● **PROBLEM STATEMENT**: This exercise needs the complete data reproduced exactly.
##### STORED DATA #####
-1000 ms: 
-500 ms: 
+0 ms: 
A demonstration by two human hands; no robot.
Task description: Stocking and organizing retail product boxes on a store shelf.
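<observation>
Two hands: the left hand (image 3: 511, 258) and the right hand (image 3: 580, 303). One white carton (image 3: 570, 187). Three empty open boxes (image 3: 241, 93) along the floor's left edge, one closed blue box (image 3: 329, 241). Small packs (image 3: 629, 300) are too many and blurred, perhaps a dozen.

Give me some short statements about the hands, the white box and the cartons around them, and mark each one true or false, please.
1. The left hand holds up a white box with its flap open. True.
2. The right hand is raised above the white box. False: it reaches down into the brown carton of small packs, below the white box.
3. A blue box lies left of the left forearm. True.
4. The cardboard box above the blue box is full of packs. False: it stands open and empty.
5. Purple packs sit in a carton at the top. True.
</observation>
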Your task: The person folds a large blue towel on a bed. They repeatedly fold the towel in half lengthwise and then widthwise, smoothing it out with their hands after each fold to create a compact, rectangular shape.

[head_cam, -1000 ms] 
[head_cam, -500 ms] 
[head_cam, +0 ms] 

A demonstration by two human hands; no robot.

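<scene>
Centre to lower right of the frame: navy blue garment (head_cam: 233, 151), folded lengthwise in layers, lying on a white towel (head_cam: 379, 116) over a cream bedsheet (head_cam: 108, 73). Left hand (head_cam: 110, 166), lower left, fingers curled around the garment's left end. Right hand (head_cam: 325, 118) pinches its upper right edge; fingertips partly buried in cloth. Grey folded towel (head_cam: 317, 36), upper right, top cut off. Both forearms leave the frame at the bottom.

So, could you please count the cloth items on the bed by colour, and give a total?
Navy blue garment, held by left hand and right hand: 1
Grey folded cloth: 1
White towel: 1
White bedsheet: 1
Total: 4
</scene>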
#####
● **WRITTEN REPLY**:
-1000 ms: 
-500 ms: 
+0 ms: 
A demonstration by two human hands; no robot.
Task description: Stocking and organizing retail product boxes on a store shelf.
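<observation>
Two hands: the left hand (image 3: 511, 258) and the right hand (image 3: 580, 303). One white carton (image 3: 570, 187). Three empty open boxes (image 3: 241, 93) along the floor's left edge, one closed blue box (image 3: 329, 241). Small packs (image 3: 629, 300) are too many and blurred, perhaps a dozen.

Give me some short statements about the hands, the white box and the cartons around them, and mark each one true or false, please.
1. The left hand holds up a white box with its flap open. True.
2. The right hand is raised above the white box. False: it reaches down into the brown carton of small packs, below the white box.
3. A blue box lies left of the left forearm. True.
4. The cardboard box above the blue box is full of packs. False: it stands open and empty.
5. Purple packs sit in a carton at the top. True.
</observation>
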Your task: The person folds a large blue towel on a bed. They repeatedly fold the towel in half lengthwise and then widthwise, smoothing it out with their hands after each fold to create a compact, rectangular shape.

[head_cam, -1000 ms] 
[head_cam, -500 ms] 
[head_cam, +0 ms] 

A demonstration by two human hands; no robot.

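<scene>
Centre to lower right of the frame: navy blue garment (head_cam: 233, 151), folded lengthwise in layers, lying on a white towel (head_cam: 379, 116) over a cream bedsheet (head_cam: 108, 73). Left hand (head_cam: 110, 166), lower left, fingers curled around the garment's left end. Right hand (head_cam: 325, 118) pinches its upper right edge; fingertips partly buried in cloth. Grey folded towel (head_cam: 317, 36), upper right, top cut off. Both forearms leave the frame at the bottom.

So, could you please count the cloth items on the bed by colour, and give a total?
Navy blue garment, held by left hand and right hand: 1
Grey folded cloth: 1
White towel: 1
White bedsheet: 1
Total: 4
</scene>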

The output is finished, and nothing else is needed.